Sure. Again, I hope that no epidemiologist uses the article to develop disease spread models. But it works as giving general overview and intuition about network models, with focus on the phenomenon of criticality.
> What I would find more convincing is a writeup of how a big practitioner health organisation like the CDC or the WHO used one of these models to gain a new insight that they couldn't have found any other way.
I would absolutely love to see that.
BTW. I hope we're not just arguing about whether the word "perfect" was used in the article correctly.
> BTW. I hope we're not just arguing about whether the word "perfect" was used in the article correctly.
I guess I'm trying to make a point about theory vs. practice.

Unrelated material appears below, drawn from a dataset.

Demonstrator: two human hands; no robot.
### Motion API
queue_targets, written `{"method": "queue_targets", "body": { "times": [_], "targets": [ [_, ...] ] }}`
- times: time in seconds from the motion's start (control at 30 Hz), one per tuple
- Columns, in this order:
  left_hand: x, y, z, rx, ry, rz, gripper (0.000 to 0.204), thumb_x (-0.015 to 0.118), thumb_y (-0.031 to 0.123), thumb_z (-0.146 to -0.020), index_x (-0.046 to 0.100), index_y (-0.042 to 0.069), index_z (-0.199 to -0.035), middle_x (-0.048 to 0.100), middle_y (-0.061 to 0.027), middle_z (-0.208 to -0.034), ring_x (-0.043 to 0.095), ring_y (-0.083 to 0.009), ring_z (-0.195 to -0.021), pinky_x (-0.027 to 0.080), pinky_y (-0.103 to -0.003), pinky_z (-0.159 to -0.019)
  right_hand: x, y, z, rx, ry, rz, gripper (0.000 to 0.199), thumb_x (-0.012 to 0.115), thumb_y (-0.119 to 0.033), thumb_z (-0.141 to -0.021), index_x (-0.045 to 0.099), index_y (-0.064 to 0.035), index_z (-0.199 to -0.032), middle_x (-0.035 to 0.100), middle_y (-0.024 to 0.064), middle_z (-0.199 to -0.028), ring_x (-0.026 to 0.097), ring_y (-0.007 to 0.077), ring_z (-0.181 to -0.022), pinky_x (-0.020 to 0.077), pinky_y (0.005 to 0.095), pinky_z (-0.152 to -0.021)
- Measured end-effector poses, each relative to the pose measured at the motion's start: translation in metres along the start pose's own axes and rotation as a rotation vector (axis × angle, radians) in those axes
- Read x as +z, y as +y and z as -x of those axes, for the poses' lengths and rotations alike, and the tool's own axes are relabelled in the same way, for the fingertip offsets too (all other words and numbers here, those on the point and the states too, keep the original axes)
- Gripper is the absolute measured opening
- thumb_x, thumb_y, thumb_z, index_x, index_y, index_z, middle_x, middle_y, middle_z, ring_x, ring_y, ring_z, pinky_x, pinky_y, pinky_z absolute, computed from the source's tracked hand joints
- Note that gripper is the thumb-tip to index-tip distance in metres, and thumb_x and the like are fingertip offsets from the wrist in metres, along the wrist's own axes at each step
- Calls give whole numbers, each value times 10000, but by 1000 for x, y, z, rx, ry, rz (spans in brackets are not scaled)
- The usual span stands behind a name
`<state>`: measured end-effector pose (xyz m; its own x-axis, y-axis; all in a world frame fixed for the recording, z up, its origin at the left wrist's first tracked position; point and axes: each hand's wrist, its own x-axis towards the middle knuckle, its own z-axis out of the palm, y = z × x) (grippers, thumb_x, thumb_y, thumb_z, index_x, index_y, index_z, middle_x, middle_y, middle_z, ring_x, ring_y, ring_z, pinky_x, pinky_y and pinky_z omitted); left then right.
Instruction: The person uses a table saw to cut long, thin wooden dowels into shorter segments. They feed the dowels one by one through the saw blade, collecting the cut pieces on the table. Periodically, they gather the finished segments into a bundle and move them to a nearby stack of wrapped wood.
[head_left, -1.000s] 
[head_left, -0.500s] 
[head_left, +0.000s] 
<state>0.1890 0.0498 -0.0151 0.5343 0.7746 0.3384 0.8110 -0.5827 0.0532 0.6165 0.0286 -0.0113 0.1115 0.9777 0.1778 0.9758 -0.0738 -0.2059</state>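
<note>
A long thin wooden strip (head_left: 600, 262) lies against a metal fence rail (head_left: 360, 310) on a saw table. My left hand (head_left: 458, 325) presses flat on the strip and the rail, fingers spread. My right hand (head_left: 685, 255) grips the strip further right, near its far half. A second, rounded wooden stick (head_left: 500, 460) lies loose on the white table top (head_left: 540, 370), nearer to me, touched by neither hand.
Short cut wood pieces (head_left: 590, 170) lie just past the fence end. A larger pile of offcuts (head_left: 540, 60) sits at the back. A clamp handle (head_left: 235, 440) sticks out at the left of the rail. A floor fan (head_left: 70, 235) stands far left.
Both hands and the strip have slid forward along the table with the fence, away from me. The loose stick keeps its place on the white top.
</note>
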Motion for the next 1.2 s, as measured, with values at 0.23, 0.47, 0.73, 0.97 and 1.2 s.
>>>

I think theorists tend to be pretty cavalier about writing down models and waving away the fine details, whereas practitioners tend to appreciate how hard it is to get the details right.
As an example, the literature on finance is full of this stuff. There's a whole body of literature on how to create an optimal stock portfolio under various constraints assuming you know the joint distribution of individual stock returns. It turns out that fitting that distribution in a sensible way is extremely difficult to do. The theorists came up with a `clever' model that's mostly useless in practice, but everyone still insists that it has `applications' in finance.
Personally I find theory really interesting, and beautiful in its own right. It just annoys me when the usefulness of that theory gets overstated.
Lines like this: If we're simulating the spread of measles or an outbreak of wildfire, SIR is perfect. The author could have said "this kinda-sorta looks like it might be useful in simulating wildfire but I haven't checked", but of course that would be less convincing and less exciting.
Which is fine as far as it goes. The problem is what happens when someone takes one of these models seriously without actually checking the details, or without being qualified to check them.